Q. Piketty just finished his American book tour. He is everywhere being referred to as the "rock-star economist."
A. It’s strange because he doesn’t have a rock-star personality. He’s unassuming. I can’t quite figure out why the press has cottoned on to that description. I suppose it’s the adulation and the crowds.
Q. What does the success of Capital in the Twenty-First Century mean for Harvard University Press’s bottom line?
A. It’s very helpful. It’s a real boost in every sense, without getting specific.
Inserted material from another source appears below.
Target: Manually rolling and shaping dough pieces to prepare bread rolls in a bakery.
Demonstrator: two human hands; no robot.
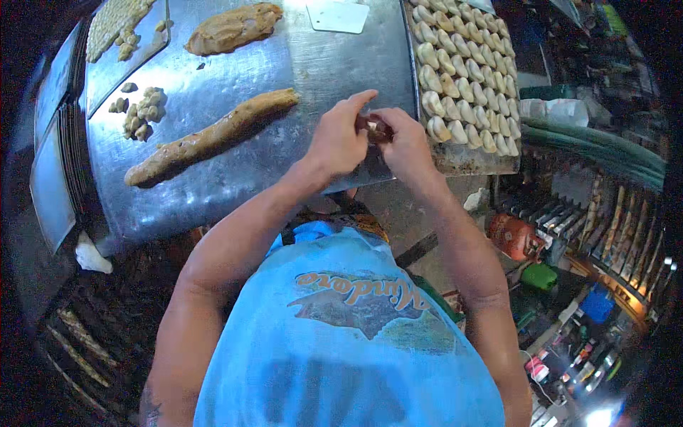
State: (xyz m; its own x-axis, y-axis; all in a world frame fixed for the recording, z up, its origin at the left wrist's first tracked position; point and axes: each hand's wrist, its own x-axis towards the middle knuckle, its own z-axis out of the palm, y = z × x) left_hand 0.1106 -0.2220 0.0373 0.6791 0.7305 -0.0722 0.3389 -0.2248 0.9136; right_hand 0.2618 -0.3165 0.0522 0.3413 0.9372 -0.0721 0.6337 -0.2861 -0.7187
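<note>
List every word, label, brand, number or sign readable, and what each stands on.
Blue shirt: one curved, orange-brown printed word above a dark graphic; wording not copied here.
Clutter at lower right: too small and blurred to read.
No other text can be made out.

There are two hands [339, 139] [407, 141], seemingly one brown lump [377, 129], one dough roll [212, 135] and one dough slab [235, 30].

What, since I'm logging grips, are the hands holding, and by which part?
A small dark-brown thing, between the left hand and right hand; they partly cover it, so which part cannot be told.
</note>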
Q. Sales show no sign of slowing?
A. Today our U.K. sales director went out for lunch, came back, and found another order for 5,000 books on his desk. It’s astonishing. We’ve printed and printed and printed, and the market soaks up whatever we print. The American reception of the book has re-energized interest in France. Now the French edition is sold out.
Q. I heard the original reception in France was more muted than in the English-speaking world.
A. It was the No. 1 nonfiction book in France the week it came out. It sold 45,000 copies, which considering France’s population is pretty good. One of the reasons we knew the book was going to be amazing was that we were looking at the reaction in France. We knew we had to hurry the English edition because the French publicity was starting to leak over and people were reviewing the book in English with the excuse that the French version was already out.
Q. This isn’t your first experience with a breakout best seller. You were also the editor behind Harry Frankfurt’s On Bullshit, a huge hit for Princeton University Press in 2005. Any similarities between the two books?
A. They both have a strange connection to French theory. Frankfurt’s book originated as a critique of French cultural theory, which in its heyday was taking over literature departments and which Harry thought was bullshit in its indifference to the truth. Now Thomas turns around and tells American economists that their theories are too abstract and not really concerned with the real world. The kind of critique Harry leveled against French theory is the kind of critique Thomas is leveling against American theory.
Q. And there is the fact that bullshit and inequality are perennial concerns.
A. Publishers can profit from negative things about the world. As long as there is bullshit and inequality, we won’t go out of business.
This interview was edited and condensed.